Dans une coïncidence cruelle, il n'était pas seulement un ami et collègue d'O'Brien, le défunt chirurgien de la tête et du cou qui est devenu au niveau national de la série télévisée RPAmais il a été diagnostiqué avec la même tumeur cérébrale mortelle.
O'Brien est décédé en 2009; Malgré 75% des patients décédés dans les 12 mois, Scolyer a duré 26 mois jusqu'à présent.
Mais il ne sait pas si cela est dû au traitement mondial qu'il a essayé dans l'espoir de révolutionner le traitement du cancer du cerveau – une combinaison de trois médicaments d'immunothérapie avant la chirurgie pour «déboucher» la tumeur et un vaccin contre le cancer personnalisé – ou s'il s'agit de génétique ou d'autres facteurs.
«Je suppose que j'ai un certain espoir (le traitement a fonctionné) en fonction du fait que je suis toujours là et sur ce que nos données scientifiques ont montrées, mais finalement vous avez besoin d'un essai clinique», dit-il.
Richard Scolyer, Katie Nicoll et leur chien Cha Cha pour une course avant le City2Surf.Crédit: Wolter Peeters
Quand il a appris que la tumeur était revenue et qu'il pourrait avoir seulement des semaines à vivre, Scolyer a fixé des objectifs. Il a décidé qu'il vivrait une vie aussi pleinement que possible, savourera le temps qu'il était parti avec sa famille et ses amis, et atteindre son 250e parkrun.
Telle est sa popularité pour son honnêteté et son humilité depuis le début du traitement du cancer, c'était une nouvelle nationale lorsque Scolyer l'a fait, franchissant la ligne d'arrivée dans le centre-ouest de Sydney pour applaudir de plus de 500 coureurs et sympathisants.
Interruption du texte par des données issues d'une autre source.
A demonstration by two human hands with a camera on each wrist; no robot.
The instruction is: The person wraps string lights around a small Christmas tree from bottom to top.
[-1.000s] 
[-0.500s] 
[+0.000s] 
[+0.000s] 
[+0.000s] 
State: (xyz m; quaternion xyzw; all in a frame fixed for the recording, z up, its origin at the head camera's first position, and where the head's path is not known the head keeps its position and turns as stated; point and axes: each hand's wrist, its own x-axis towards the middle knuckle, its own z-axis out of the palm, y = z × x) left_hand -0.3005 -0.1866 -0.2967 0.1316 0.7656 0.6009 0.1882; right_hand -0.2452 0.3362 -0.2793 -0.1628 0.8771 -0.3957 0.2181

Quand il s'est senti assez bien, Scolyer a continué à courir et à faire du vélo de temps en temps depuis lors.
Après son 258e parkrun samedi, il prévoit de reculer 24 heures plus tard pour la ville2surf.
Alors qu'il a lutté longtemps avec les connaissances que sa tumeur est incurable, Scolyer semble maintenant plus acceptant – bar ce miracle – qu'il le tuera inévitablement.
Combien de temps pense-t-il qu'il peut continuer?
«Je ne sais pas», dit-il. «Pour toujours, je le souhaite. J'espère que je suis ici jusqu'à la fin des vacances scolaires pendant l'été. Ce serait génial.»
Triathlete de longue date en dehors de ses anciens rôles en tant que directeur co-médical du Melanoma Institute Australie et spécialiste principal de l'hôpital Royal Prince Alfred, Scolyer a dirigé le City2Surf «quatre ou cinq».
Il estime qu'il a cassé le temps impressionnant de 60 minutes deux fois.
Alors, à quel point sera-t-il compétitif le dimanche?
«Je vais concurrencer pour m'amuser le plus», dit-il. « Le temps de course n'aura pas d'importance. »
Garry Maddox a écrit Brainstoral avec Richard Scolyer.